- Born: 1957 (age 67–68) Portland, Oregon
- Education: B.S. Education, University of Utah, 1984; M.S. Education, emphasis in Art Education, Portland State University, 1990;
- Known for: Sculpture
- Website: http://seathingsart.com/bio.html

= Angela Haseltine Pozzi =

American sculptor

Portland State University

Angela Haseltine Pozzi (born 1957) is an American sculptor who uses recycled ocean plastic to create her work. She is also the founder and creative director of Washed Ashore. Her large-scale sculptures include a polar bear, puffin, jellyfish, and an octopus.

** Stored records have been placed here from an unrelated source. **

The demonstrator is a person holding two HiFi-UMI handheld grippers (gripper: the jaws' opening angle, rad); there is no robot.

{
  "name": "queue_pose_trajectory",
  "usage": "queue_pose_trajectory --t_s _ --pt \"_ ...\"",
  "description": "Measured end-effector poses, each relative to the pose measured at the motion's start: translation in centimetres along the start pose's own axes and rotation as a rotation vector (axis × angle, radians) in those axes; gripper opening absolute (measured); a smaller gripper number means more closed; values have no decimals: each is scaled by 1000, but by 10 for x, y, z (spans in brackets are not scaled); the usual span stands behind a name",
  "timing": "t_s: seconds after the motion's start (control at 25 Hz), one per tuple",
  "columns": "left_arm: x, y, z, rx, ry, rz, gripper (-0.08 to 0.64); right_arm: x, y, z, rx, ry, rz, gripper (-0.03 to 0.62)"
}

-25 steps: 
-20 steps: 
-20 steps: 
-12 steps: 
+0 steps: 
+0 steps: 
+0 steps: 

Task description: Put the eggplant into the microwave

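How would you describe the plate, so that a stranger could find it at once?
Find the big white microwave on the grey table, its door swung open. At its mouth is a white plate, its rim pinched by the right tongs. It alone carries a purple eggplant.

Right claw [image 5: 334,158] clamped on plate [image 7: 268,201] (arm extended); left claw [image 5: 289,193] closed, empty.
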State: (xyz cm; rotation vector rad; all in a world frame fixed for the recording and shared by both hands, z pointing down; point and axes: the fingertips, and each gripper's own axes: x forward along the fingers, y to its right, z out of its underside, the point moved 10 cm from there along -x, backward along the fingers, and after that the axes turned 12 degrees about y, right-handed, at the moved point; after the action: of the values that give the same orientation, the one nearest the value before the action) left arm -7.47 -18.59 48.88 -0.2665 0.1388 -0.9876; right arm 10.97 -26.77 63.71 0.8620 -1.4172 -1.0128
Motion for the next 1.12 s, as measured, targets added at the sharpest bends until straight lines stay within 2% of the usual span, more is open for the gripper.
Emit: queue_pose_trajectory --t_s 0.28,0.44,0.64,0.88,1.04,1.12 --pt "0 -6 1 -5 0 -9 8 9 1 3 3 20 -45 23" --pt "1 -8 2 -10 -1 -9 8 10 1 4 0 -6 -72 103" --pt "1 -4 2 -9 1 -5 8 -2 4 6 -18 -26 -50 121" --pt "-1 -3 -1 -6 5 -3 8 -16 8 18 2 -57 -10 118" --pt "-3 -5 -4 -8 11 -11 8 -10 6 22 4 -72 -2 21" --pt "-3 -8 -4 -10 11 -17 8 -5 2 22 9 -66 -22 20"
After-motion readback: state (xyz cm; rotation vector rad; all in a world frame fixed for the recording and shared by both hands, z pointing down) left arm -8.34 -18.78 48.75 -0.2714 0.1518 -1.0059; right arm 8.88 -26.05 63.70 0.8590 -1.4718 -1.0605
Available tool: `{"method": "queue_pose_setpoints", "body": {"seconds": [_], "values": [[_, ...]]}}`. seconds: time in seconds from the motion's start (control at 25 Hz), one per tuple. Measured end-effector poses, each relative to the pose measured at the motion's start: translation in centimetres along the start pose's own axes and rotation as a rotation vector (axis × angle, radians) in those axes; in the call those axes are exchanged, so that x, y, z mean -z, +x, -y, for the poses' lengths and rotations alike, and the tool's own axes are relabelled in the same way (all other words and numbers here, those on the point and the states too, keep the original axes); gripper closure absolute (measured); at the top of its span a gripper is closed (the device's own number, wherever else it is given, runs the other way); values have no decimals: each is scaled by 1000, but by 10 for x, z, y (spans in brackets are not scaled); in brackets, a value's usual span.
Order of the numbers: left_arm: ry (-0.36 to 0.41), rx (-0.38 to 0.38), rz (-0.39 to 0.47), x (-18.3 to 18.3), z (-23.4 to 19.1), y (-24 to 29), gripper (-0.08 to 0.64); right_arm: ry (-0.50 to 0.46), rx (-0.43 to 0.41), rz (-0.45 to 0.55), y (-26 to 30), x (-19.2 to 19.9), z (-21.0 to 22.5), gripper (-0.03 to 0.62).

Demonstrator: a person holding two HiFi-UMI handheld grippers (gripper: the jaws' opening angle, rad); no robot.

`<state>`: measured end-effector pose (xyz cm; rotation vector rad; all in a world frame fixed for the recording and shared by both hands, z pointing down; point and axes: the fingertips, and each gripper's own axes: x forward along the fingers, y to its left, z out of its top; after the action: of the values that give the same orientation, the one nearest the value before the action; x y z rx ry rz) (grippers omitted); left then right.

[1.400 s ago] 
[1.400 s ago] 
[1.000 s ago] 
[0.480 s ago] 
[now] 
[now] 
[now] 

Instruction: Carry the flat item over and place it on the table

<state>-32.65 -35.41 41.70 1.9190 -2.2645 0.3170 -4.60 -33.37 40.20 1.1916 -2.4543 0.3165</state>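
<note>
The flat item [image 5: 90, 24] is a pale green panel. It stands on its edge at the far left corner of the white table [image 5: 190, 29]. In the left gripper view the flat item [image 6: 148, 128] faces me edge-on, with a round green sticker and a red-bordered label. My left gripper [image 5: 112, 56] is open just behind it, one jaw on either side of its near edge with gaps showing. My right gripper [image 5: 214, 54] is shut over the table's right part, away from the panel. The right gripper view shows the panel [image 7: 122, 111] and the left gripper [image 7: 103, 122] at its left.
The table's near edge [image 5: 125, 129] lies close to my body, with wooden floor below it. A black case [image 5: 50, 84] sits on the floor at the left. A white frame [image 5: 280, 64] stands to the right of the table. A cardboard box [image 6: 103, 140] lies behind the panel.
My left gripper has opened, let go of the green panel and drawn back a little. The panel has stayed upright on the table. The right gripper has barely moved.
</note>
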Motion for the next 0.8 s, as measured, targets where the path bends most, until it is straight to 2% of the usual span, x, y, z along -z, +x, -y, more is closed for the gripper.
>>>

== Early life and education ==
Angela Haseltine Pozzi was born in Portland, Oregon, in 1957. Pozzi was born into an artistic family and spent much of her early life on the shores of the Oregon coast. She attended the University of Utah earning a Bachelor's degree in education in 1984. In 1990, she received her Master's in Education from Portland State University, with an emphasis in Art Education.

== Career ==
Pozzi was a teacher for 30 years. After the sudden death of her husband in 2002 she turned to the ocean for healing. After seeing the detriment of plastic pollution along the Oregon coast, she soon realized the ocean also needed healing. She researched the impact of plastic on marine life and in 2010, she founded the Washed Ashore Project. With plastic debris collected from the beaches bordering Bandon, Oregon, she constructs large sculptures of marine life. With the help of over 10,000 volunteers the organization has collected upwards of 40,000 pounds of waste and created 70 sculptures.

== Style ==
Pozzi creates colorful sculptures from everyday waste items such as bottles and bags. Her large-scale sculptures include a polar bear, puffin, jellyfish, and an octopus. She personifies her sculptures by giving them human names, for example her sculpture titled Edward the Leatherback Sea Turtle. Pozzi uses her work to educate the viewer on conservation and tries to engage them to think about the impacts of plastic use on marine environments.